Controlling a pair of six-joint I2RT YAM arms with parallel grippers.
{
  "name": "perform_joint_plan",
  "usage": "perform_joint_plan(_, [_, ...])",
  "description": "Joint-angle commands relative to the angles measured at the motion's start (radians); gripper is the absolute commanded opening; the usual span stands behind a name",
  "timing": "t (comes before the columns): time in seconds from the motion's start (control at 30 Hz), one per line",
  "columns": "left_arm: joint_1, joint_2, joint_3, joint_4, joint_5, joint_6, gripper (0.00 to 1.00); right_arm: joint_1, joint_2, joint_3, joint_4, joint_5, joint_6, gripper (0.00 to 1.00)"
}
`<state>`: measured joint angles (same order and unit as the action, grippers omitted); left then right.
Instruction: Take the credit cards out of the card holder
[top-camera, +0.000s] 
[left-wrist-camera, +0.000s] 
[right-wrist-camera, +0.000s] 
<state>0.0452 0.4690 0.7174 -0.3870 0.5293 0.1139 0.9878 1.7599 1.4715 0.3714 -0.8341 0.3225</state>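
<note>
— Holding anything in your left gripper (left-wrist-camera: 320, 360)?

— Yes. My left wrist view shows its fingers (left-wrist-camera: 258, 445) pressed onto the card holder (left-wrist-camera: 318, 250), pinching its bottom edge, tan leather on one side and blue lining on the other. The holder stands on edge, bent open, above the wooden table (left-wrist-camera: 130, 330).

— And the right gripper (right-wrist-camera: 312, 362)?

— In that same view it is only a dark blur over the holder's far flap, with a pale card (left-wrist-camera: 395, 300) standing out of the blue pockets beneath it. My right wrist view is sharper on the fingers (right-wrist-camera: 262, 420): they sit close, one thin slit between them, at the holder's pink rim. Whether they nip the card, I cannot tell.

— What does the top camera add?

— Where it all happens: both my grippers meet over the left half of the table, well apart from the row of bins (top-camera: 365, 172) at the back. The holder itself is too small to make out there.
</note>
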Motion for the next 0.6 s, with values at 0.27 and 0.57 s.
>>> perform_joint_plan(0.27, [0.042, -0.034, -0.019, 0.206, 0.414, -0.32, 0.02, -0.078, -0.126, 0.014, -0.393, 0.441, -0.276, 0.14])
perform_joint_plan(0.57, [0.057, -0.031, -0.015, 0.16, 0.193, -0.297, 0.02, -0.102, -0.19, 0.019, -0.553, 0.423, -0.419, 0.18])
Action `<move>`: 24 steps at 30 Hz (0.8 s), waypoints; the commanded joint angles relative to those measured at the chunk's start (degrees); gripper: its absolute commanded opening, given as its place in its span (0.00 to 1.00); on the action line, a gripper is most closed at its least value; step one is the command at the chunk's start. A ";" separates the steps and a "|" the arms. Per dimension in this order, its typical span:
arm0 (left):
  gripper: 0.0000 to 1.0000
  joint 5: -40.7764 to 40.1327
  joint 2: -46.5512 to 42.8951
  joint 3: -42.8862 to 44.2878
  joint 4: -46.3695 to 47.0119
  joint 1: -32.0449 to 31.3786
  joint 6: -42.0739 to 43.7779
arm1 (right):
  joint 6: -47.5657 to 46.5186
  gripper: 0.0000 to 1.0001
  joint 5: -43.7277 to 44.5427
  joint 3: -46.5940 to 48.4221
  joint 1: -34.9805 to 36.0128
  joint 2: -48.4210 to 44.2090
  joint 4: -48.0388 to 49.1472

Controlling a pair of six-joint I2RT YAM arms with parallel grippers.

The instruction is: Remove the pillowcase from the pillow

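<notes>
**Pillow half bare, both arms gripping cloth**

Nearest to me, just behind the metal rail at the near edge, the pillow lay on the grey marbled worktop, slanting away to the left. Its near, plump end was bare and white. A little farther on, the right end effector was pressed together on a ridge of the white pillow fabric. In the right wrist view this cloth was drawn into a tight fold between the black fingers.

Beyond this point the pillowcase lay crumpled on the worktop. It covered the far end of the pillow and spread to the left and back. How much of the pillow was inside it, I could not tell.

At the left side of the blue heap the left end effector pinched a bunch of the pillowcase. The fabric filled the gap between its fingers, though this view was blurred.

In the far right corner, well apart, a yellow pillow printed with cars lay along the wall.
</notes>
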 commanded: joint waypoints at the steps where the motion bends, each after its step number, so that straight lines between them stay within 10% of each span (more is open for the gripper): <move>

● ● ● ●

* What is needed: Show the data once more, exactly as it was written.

* Problem solution:
Controlling a pair of six-joint I2RT YAM arms with parallel grippers.
{
  "name": "perform_joint_plan",
  "usage": "perform_joint_plan(_, [_, ...])",
  "description": "Joint-angle commands relative to the angles measured at the motion's start (radians); gripper is the absolute commanded opening; the usual span stands behind a name",
  "timing": "t (comes before the columns): time in seconds from the motion's start (control at 30 Hz), one per line",
  "columns": "left_arm: joint_1, joint_2, joint_3, joint_4, joint_5, joint_6, gripper (0.00 to 1.00); right_arm: joint_1, joint_2, joint_3, joint_4, joint_5, joint_6, gripper (0.00 to 1.00)"
}
`<state>`: measured joint angles (same order and unit as the action, grippers omitted); left then right.
Instruction: Take the credit cards out of the card holder
[top-camera, +0.000s] 
[left-wrist-camera, +0.000s] 
[right-wrist-camera, +0.000s] 
<state>0.0452 0.4690 0.7174 -0.3870 0.5293 0.1139 0.9878 1.7599 1.4715 0.3714 -0.8341 0.3225</state>
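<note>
— Holding anything in your left gripper (left-wrist-camera: 320, 360)?

— Yes. My left wrist view shows its fingers (left-wrist-camera: 258, 445) pressed onto the card holder (left-wrist-camera: 318, 250), pinching its bottom edge, tan leather on one side and blue lining on the other. The holder stands on edge, bent open, above the wooden table (left-wrist-camera: 130, 330).

— And the right gripper (right-wrist-camera: 312, 362)?

— In that same view it is only a dark blur over the holder's far flap, with a pale card (left-wrist-camera: 395, 300) standing out of the blue pockets beneath it. My right wrist view is sharper on the fingers (right-wrist-camera: 262, 420): they sit close, one thin slit between them, at the holder's pink rim. Whether they nip the card, I cannot tell.

— What does the top camera add?

— Where it all happens: both my grippers meet over the left half of the table, well apart from the row of bins (top-camera: 365, 172) at the back. The holder itself is too small to make out there.
</note>
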Motion for the next 0.6 s, with values at 0.27 and 0.57 s.
>>> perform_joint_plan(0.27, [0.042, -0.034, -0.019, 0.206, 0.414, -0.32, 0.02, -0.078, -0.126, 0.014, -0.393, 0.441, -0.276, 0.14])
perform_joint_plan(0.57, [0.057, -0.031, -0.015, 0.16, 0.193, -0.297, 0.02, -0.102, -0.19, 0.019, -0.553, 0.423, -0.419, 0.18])
Action `<move>`: 24 steps at 30 Hz (0.8 s), waypoints; the commanded joint angles relative to those measured at the chunk's start (degrees); gripper: its absolute commanded opening, given as its place in its span (0.00 to 1.00); on the action line, a gripper is most closed at its least value; step one is the command at the chunk's start. A ";" separates the steps and a "|" the arms. Per dimension in this order, its typical span:
arm0 (left):
  gripper: 0.0000 to 1.0000
  joint 5: -40.7764 to 40.1327
  joint 2: -46.5512 to 42.8951
  joint 3: -42.8862 to 44.2878
  joint 4: -46.3695 to 47.0119
  joint 1: -32.0449 to 31.3786
  joint 6: -42.0739 to 43.7779
arm1 (right):
  joint 6: -47.5657 to 46.5186
  gripper: 0.0000 to 1.0001
  joint 5: -43.7277 to 44.5427
  joint 3: -46.5940 to 48.4221
  joint 1: -34.9805 to 36.0128
  joint 2: -48.4210 to 44.2090
  joint 4: -48.0388 to 49.1472

Controlling a pair of six-joint I2RT YAM arms with parallel grippers.

The instruction is: Remove the pillowcase from the pillow

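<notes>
**Pillow half bare, both arms gripping cloth**

Nearest to me, just behind the metal rail at the near edge, the pillow lay on the grey marbled worktop, slanting away to the left. Its near, plump end was bare and white. A little farther on, the right end effector was pressed together on a ridge of the white pillow fabric. In the right wrist view this cloth was drawn into a tight fold between the black fingers.

Beyond this point the pillowcase lay crumpled on the worktop. It covered the far end of the pillow and spread to the left and back. How much of the pillow was inside it, I could not tell.

At the left side of the blue heap the left end effector pinched a bunch of the pillowcase. The fabric filled the gap between its fingers, though this view was blurred.

In the far right corner, well apart, a yellow pillow printed with cars lay along the wall.
</notes>
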 commanded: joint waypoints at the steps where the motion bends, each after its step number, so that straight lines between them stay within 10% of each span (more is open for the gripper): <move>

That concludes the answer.